Shopdog, the $559 is over the course of twenty years. Try to determine how much you have spent over the last twenty years on sandpaper. That was the whole point of my comment; cost over the long run. If you use 12 sheets of sandpaper per year, what is your cost? I ask because I have no idea what you pay for your sandpaper. Maybe someone gave it you and it had no cost.

Lastly, this isn't about accusations and "I Think My System Is Better Than Yours". I am trying to get some input from people who sharpen with sandpaper to show what their cost is. Cost is almost always why people choose the system they choose. And when you are looking at a system someone will use over a sustained period of time, the cost over that time should be a factor. Heck, maybe I have been misled and sandpaper sharpening really is more cost effective.

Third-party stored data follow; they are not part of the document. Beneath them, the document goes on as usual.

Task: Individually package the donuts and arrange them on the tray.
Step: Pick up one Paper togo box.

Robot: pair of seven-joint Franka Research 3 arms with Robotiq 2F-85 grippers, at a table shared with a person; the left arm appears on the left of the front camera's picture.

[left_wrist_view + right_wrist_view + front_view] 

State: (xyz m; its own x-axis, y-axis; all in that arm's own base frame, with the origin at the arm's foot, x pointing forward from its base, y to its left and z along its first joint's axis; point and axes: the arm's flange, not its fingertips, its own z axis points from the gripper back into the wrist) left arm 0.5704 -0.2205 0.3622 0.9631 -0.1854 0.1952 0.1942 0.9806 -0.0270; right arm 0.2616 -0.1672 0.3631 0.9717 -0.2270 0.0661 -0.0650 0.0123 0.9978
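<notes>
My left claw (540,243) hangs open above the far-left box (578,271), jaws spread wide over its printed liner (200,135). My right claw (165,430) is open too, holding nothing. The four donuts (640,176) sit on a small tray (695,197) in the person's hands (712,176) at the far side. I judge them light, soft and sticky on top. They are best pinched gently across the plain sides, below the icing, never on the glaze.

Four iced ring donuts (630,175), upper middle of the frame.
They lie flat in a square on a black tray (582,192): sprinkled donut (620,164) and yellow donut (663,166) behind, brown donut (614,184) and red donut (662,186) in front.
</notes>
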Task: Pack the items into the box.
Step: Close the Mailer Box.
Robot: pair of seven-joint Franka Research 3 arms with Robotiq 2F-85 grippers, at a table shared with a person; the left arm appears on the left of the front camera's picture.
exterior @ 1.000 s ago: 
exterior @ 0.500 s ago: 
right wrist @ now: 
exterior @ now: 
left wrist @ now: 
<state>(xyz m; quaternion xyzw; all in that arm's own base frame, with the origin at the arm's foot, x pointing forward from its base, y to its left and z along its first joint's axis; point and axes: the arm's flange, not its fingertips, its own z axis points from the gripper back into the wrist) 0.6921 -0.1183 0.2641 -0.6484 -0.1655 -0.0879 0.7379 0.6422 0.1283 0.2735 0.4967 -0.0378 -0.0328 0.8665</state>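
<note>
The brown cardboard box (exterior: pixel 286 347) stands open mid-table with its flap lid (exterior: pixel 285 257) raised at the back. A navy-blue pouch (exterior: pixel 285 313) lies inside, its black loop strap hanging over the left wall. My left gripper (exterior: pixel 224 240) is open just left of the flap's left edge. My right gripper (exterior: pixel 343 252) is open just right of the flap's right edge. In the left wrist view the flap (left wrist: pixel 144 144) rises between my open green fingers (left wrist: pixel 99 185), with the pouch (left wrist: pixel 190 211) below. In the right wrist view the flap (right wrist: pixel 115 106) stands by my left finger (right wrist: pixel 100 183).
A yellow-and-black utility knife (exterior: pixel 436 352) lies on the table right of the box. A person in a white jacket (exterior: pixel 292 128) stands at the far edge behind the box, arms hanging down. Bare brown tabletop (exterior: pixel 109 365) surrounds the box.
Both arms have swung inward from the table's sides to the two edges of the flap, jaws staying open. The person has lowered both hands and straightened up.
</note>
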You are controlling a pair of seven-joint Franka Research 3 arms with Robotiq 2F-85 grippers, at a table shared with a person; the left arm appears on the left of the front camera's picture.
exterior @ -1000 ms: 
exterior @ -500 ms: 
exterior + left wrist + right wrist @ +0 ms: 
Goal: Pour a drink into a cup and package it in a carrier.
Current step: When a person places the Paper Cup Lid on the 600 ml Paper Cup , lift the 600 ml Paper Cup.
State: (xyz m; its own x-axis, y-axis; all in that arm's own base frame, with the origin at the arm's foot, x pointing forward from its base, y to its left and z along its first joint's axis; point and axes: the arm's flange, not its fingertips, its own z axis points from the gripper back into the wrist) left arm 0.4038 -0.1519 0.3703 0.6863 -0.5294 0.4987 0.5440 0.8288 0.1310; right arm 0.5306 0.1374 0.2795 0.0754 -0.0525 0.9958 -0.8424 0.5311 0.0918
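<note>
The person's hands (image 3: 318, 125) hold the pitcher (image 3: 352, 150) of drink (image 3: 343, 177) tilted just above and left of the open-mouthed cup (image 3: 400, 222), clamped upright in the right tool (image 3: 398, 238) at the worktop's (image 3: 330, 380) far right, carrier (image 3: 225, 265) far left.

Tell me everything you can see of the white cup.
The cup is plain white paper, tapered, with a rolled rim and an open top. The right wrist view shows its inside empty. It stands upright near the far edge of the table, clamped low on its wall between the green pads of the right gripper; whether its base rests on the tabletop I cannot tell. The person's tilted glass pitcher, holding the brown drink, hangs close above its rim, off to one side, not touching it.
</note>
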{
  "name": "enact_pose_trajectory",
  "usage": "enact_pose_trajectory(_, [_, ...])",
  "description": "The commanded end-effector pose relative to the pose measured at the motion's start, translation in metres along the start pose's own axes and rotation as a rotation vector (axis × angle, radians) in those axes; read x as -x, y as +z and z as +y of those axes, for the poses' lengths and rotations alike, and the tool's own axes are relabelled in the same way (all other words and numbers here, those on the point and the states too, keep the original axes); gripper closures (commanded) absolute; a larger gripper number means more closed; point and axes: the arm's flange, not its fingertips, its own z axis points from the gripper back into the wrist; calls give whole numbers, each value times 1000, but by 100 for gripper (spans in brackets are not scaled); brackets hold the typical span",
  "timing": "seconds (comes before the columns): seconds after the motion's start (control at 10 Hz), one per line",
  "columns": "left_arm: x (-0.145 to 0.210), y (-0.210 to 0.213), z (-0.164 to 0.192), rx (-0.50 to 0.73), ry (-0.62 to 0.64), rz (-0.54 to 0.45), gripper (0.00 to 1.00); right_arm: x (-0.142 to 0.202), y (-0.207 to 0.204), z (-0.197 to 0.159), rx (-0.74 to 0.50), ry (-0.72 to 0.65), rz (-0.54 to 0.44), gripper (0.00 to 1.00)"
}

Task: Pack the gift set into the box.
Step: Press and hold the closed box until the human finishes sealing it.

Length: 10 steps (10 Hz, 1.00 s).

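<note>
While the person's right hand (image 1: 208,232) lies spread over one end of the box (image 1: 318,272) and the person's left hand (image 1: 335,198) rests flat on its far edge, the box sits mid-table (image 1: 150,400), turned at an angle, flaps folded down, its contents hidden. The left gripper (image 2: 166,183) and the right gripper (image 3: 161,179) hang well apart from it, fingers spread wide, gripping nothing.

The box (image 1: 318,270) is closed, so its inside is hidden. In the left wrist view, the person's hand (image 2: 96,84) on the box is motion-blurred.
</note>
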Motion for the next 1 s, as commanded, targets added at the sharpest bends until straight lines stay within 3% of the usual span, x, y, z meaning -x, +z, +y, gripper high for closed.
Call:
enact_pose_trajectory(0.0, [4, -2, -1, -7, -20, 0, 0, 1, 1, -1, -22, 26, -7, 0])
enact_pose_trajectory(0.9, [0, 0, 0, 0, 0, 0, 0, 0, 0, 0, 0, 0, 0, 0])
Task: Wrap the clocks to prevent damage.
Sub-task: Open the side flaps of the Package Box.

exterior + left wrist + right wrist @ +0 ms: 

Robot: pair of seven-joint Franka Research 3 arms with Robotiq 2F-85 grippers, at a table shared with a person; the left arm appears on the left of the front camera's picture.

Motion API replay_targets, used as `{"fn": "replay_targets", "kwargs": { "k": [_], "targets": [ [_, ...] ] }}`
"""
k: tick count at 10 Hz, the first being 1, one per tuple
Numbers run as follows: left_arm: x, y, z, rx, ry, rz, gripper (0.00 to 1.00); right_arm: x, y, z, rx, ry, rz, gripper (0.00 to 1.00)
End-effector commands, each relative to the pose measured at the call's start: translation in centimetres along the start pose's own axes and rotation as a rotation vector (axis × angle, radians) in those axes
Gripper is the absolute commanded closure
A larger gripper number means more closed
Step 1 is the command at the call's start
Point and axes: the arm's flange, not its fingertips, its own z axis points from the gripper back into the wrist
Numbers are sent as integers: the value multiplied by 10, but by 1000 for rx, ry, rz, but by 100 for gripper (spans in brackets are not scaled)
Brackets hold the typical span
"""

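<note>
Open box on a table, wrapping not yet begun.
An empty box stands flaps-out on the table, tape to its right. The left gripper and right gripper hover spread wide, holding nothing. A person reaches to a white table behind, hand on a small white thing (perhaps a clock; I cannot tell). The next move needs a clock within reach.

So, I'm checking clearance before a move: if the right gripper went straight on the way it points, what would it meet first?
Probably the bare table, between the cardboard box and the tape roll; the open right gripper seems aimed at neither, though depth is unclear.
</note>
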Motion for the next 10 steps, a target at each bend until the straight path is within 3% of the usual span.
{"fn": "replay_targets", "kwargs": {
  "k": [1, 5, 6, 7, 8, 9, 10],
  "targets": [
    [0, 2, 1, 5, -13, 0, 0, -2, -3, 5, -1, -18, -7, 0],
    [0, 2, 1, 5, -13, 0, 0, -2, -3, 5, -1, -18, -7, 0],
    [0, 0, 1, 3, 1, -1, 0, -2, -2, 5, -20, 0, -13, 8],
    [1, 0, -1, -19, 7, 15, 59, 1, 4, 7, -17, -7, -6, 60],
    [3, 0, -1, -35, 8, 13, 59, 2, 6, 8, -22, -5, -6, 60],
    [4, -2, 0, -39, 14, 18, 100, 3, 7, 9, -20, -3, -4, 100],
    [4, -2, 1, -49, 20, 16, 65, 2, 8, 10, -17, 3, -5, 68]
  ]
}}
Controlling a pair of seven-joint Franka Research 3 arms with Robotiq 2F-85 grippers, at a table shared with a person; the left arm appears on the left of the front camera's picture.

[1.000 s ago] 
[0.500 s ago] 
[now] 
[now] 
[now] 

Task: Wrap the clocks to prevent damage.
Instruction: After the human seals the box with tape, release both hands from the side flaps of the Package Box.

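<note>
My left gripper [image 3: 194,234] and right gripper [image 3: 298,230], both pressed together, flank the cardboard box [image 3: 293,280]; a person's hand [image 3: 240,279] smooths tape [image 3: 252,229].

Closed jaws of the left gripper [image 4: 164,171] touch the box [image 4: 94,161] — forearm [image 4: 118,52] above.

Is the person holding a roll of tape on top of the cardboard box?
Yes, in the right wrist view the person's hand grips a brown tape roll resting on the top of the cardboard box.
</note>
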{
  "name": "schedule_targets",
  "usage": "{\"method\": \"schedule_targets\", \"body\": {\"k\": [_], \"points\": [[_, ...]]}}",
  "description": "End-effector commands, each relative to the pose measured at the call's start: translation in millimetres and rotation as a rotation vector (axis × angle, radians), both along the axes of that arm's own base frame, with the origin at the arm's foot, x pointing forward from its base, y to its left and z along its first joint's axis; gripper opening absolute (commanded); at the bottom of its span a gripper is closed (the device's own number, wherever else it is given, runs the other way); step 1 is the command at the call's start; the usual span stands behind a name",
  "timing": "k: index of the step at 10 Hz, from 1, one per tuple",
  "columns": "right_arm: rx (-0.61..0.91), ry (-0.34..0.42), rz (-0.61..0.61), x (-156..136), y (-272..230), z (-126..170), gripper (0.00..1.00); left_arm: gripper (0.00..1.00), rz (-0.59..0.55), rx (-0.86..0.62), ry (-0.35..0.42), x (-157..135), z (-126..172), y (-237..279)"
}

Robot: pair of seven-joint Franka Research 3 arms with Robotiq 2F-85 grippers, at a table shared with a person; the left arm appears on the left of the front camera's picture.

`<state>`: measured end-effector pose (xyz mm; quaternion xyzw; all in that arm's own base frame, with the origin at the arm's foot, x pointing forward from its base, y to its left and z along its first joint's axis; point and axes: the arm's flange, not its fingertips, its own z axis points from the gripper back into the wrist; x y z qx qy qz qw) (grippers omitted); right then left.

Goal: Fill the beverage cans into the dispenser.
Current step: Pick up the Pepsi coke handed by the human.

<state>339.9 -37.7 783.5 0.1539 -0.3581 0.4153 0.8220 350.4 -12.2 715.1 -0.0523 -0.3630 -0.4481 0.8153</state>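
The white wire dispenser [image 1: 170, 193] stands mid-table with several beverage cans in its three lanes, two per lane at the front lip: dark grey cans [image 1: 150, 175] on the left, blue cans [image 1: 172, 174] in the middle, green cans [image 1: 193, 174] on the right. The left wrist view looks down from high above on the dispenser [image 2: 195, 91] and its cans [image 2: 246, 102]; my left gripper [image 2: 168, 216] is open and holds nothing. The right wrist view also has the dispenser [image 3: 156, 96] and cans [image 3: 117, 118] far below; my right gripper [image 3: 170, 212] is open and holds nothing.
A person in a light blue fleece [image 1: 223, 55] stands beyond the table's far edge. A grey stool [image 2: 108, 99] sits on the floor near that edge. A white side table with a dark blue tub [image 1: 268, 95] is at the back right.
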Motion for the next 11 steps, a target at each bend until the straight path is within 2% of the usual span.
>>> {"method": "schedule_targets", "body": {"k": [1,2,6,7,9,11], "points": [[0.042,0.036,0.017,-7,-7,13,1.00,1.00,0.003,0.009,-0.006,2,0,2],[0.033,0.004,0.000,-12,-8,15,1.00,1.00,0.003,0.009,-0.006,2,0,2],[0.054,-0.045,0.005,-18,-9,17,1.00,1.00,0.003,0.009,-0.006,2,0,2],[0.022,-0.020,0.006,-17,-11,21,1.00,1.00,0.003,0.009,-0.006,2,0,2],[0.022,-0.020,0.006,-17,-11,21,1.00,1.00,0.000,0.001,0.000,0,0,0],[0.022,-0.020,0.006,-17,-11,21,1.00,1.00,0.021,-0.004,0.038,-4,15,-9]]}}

P.S. - I like your shopdog! Good looking Lab.


----------



## shopdog (Nov 9, 2008)

Paratrooper,

I know this isn't a pissing contest. I didn't take it that way at all.
I get my PSA backed paper from Lee Valley. It comes in long rolls, 2.5" wide, and that width is all I need for sharpening purposes. So, if I change paper even 3 times a year, it works out to pennies per year, or maybe even as much as a couple of dollars. Even if I were to use more than that, I wouldn't spend $100 in 20 years.
Add to that the cost of the Veritas jig, and the plate glass (that I got for free), I'm still spending very little to get great results.
Add to that, it's fairly clean…I blow off the dust with my compressor when I'm done, and I never have to flatten a stone. I'm not trying to convert anyone…Just relating my personal experience.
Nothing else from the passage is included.